PROVIDED RECORDS
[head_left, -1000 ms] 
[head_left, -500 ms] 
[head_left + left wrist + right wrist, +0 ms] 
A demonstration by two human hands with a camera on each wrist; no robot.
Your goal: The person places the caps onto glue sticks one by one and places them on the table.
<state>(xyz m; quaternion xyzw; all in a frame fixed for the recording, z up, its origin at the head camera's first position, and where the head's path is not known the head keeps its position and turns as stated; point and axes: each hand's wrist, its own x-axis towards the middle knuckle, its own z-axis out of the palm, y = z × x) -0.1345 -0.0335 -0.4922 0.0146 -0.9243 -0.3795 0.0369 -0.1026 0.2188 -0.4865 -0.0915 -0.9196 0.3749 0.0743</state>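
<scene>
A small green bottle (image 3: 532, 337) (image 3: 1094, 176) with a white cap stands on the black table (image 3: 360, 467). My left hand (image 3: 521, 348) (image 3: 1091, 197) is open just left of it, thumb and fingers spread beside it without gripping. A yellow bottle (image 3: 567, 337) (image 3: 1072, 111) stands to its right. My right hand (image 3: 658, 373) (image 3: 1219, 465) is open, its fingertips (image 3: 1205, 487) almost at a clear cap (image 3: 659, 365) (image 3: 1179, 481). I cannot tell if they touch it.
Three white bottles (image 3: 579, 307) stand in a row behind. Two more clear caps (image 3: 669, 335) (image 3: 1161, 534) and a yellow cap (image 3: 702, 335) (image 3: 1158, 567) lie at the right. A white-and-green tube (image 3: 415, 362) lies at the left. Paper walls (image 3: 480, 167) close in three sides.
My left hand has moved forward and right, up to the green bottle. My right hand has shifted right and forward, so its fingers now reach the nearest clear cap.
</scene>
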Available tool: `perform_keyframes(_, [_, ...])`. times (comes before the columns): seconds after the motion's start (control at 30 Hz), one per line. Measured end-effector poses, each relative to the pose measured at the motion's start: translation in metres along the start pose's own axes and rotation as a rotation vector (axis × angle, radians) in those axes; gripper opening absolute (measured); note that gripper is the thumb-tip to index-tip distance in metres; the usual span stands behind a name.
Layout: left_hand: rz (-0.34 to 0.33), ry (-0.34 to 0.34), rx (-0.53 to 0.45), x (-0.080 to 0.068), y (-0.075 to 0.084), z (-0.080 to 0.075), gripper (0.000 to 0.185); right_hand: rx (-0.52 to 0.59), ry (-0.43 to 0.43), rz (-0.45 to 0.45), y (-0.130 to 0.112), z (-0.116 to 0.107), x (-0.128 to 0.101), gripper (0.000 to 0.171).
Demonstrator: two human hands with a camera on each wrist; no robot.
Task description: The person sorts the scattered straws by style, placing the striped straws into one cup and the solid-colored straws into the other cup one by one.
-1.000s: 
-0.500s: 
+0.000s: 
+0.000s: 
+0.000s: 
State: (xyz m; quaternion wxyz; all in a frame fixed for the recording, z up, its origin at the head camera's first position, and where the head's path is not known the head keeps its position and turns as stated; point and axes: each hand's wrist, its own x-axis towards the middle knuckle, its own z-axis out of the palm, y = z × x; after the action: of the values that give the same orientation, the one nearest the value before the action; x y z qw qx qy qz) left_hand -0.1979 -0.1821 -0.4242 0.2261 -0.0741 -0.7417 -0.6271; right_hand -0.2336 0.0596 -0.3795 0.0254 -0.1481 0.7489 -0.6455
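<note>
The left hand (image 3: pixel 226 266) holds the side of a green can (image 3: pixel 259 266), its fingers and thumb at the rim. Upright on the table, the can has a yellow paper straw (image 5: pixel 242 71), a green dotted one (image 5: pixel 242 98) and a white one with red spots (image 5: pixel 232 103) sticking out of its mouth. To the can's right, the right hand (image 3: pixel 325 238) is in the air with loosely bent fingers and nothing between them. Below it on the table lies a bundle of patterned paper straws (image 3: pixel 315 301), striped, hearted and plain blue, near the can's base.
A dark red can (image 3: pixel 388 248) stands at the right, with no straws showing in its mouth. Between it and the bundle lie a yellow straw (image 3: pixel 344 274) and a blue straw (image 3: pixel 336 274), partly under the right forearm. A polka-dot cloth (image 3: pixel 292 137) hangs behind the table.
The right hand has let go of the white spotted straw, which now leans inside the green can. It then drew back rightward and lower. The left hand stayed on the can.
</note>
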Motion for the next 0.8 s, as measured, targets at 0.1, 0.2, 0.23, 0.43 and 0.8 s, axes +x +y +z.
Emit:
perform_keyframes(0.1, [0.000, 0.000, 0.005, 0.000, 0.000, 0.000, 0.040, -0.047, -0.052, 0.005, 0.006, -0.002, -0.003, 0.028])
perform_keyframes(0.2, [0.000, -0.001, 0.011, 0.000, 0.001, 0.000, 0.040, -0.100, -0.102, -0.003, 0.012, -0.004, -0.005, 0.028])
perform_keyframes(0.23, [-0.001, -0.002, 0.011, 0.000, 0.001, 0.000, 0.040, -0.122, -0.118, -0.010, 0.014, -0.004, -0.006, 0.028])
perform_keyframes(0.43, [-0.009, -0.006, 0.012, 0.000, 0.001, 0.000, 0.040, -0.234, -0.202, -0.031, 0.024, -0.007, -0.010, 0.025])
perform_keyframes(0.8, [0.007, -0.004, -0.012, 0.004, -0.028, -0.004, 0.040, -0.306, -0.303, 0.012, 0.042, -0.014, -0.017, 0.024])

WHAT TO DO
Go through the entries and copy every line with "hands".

EXERCISE RESPONSE
A demonstration by two human hands with a camera on each wrist; no robot.
Demonstrator: two human hands with a camera on each wrist; no robot.

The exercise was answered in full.